Mechanical and Civil Engineering Seminar Series: Special Seminar


Hydraulic fractures are tensile fractures driven by pressurized fluid in a solid initially under compressive stresses. Examples of anthropogenic and natural occurrences in the upper earth crust abound from the stimulation of oil and gas wells to magmatic fissure eruptions. Under both normal and strike-slip stress regimes, they propagate vertically and their vertical extent is of prime importance in numerous cases (the presence of upper aquifers or the possibility of eruption are just two examples). In-situ stress & properties contrast between rock formations have been long recognized as the primary causes for their vertical containment at depth. In this talk, I will investigate additional effects. First, I will discuss the impact of the transverse isotropy of rocks on hydraulic fracturing growth combining theoretical modeling and laboratory experiments. Homogeneous transverse isotropic properties promote vertical containment, but such a containment is function of the ratio between the energies dissipated in fluid viscous flow versus fracture surfaces creation. In a second part, I will clarify the importance of the buoyancy contrast between the solid and fracturing fluid on the propagation of three-dimensional hydraulic fractures in a homogeneous material. How material properties and in-situ stress contrast can stop the vertical growth of an otherwise self-buoyant hydraulic fracture will then be quantified in the light of fully coupled numerical simulations.

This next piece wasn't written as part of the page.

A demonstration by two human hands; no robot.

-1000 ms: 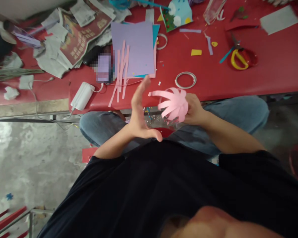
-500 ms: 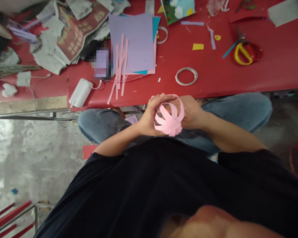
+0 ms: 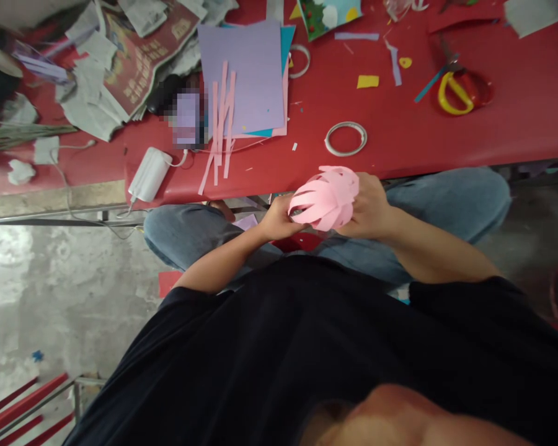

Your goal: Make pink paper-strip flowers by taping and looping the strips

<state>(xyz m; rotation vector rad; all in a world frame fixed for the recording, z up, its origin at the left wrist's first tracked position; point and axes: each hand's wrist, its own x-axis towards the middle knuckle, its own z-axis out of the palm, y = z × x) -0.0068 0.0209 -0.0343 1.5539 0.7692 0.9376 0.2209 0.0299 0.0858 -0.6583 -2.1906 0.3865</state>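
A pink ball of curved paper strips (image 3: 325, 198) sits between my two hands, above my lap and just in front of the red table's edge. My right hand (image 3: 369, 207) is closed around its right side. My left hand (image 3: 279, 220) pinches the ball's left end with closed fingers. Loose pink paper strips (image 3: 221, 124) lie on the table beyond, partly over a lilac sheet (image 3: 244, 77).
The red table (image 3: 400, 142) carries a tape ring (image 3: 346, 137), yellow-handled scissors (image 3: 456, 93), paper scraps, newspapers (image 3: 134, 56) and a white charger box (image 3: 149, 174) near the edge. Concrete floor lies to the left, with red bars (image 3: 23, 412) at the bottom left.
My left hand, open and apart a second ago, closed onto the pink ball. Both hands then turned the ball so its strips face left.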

Bio: Professor Brice Lecampion is the head of the Geo-Energy Lab – Gaznat chair at Ecole Polytechnique Fédérale de Lausanne (EPFL), Switzerland. His research aims at understanding the interplay between the growth of localized discontinuities (in the form of fractures and faults) and fluid flow in geomaterials with applications in the field of environmental, geothermal, civil engineering, seismology and tectonophysics. Brice previously worked for Schlumberger Ltd from 2006 to 2015, holding a number of different positions in research and development from project manager to principal scientist both in Europe and the United States, working notably on CO2 geological storage integrity and well stimulation technologies. Dr Lecampion received his PhD in mechanics from Ecole Polytechnique, France in 2002 and worked as a research scientist in the hydraulic fracturing research group of CSIRO division of Petroleum resources (Melbourne, Australia) from 2003 to 2006.

NOTE: At this time, in-person Mechanical and Civil Engineering Lectures are open to all Caltech students/staff/faculty/visitors.